Q38 Chairman: Aruna, I am not quite sure
whether you are based in Delhi or London?
Mrs Bagchee: I am based in Delhi.
Chairman: We now know where everyone
is coming from. Thank you very much for coming and helping us
with our inquiry. Obviously India has the largest bilateral development
programme from DFID and it is a topic in which we are understandably
interested. Piara is to begin with the first question.
Q39 Mr Khabra: This is a question to
which the Committee are very keen and interested to know the answer
and that is, why should DFID be committed to further and indeed
enhanced levels of assistance to India given its status as it
is in the modern circumstances, the attitude to aid and potential
to meet the income poverty Millennium Development Goal (MDG) without
assistance? Why not switch resources to parts of Africa or other
parts of South Asia where there is more poverty? This is a question
which has been asked before and I would like to repeat it again.
Dr Seymour-Smith: Perhaps I will
start trying to give an answer to that question and bring in Jeremy
and Aruna in support. First of all, looking at the way that DFID
allocates its aid overalland Jeremy can perhaps say a little
morewe are looking at numbers of people in poverty which,
in the case of India, are extremely high. If we measure by the
international poverty line of one dollar a day, there are between
300 and 350 million people in India below that poverty line and
even measuring by the more modest national poverty line, there
are around 260 million people below the national poverty line.
These are extremely large numbers and I think a development agency
that did not pay some attention to those large numbers would be
remiss. We also look, besides the criteria of population and need,
at the policy environment.
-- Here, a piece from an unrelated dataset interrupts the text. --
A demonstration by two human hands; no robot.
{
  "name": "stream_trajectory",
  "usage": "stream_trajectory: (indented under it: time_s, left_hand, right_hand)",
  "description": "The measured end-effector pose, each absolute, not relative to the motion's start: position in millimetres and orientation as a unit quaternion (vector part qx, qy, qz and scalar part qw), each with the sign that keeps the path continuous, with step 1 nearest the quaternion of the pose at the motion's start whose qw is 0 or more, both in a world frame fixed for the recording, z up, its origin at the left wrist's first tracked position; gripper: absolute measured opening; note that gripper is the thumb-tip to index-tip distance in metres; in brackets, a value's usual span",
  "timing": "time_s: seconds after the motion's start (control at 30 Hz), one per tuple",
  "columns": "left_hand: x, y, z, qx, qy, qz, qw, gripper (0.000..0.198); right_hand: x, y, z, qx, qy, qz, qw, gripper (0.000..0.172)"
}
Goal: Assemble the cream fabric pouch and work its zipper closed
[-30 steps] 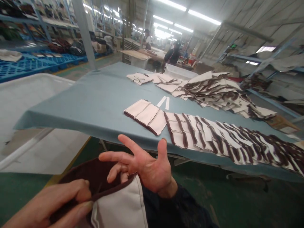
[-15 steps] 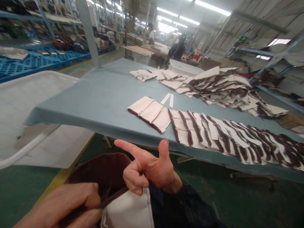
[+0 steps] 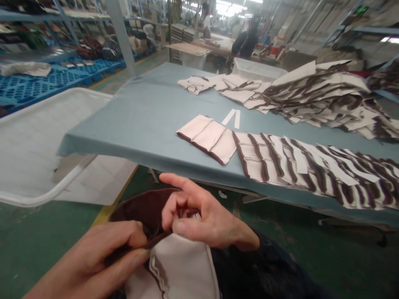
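Cream-white fabric piece with a dark brown bound edge (image 3: 174,265), held low at the near edge of the view, in front of the table; the brown binding curves up behind both hands. Left hand (image 3: 102,257): closed in a pinch, thumb pressed against the forefinger on the brown edge at the left of the piece. Right hand (image 3: 202,220): mostly closed, thumb and curled fingers gripping the upper edge of the same piece just beside the left hand, forefinger extended toward the left; a dark sleeve (image 3: 268,270) covers the wrist. Beyond the hands, a long table covered in grey-blue cloth (image 3: 140,120) bears a row of overlapping cream pieces with brown strips (image 3: 299,166) along its near side, the leftmost three lying plain side up. Farther back on the table lies a loose heap of similar pieces (image 3: 314,97). Left of the table stands a large white plastic bin (image 3: 37,141). At the far end, a person in dark clothing (image 3: 246,41) stands near other tables; blue pallets (image 3: 34,81) line the left wall.
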State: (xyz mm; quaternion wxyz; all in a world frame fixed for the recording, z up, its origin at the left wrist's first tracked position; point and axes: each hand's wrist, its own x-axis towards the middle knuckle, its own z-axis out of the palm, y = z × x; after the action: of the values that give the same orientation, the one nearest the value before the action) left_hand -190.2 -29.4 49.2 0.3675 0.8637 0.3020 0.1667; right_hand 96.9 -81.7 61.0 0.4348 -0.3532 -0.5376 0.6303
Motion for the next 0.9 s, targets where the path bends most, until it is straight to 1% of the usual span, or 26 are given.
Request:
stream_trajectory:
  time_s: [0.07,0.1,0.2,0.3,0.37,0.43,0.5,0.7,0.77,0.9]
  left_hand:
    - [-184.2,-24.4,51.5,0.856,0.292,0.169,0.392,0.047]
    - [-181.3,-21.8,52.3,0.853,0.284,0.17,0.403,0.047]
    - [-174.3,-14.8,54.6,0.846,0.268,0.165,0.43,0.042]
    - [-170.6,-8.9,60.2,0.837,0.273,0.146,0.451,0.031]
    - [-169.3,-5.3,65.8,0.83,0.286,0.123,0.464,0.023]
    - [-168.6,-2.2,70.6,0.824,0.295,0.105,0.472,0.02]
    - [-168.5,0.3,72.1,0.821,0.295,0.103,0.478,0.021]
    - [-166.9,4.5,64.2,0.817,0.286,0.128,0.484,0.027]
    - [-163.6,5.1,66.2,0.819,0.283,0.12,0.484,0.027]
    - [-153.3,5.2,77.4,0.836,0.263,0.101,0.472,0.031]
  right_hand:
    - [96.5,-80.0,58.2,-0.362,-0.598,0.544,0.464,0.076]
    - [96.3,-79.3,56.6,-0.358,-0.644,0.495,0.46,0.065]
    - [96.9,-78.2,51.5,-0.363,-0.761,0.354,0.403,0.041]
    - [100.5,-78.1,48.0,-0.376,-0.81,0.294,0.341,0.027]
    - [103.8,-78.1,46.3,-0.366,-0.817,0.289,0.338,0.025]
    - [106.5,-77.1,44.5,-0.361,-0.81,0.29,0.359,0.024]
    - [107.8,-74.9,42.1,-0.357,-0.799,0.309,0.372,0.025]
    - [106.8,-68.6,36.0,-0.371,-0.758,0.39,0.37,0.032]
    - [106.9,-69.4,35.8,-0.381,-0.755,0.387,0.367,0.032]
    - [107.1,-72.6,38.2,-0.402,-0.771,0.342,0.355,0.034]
Is this a country where we think aid
can be well used and, if we direct aid towards this country, will
it actually deliver outcomes? Will it deliver poverty reduction?
If we look at the overall policy environment in India, we have
to say that, yes, there are significant opportunities for donor
assistance to be used to reduce poverty. So, by all of the criteria
we would normally use, India is under-aided by DFID and by the
donor community in general. It is a country where, in principle,
we believe more aid could be well used and well absorbed. However,
we have to recognise also that, as a large country and a country
that aspires to be a self-reliant international player and a country
that has significant resources of its own, perhaps that theoretical
position that India is under-aided needs to be adjusted somewhat.
The previous government had expressed very clearly its desire
to graduate from being an aid recipient and indeed its interest
in becoming a donor in its own right. We have not yet had discussions
with the new government and we do not know whether they share
those views on India as an aid recipient and India as a potential
donor. The answer to the question, should we switch aid to other
parts where there is greater need or more depth of poverty, is
that I do not think so. I think that, if anything, we should be
giving more aid to India if we can identify suitable opportunities
for it to be well used, but perhaps Jeremy would like to add a
word from the regional perspective on this question.
Mr Clarke: I do not think I can
add too much to that. I think the aid allocation model that we
use does in fact include the criteria that Charlotte has set out.
It also includes a cap on population, a sort of factor for adjustment
that we include in the calculations which in effect limits the
amount of aid that we provide to India and ensures a distribution
to other poorer countries and across the regions to Africa.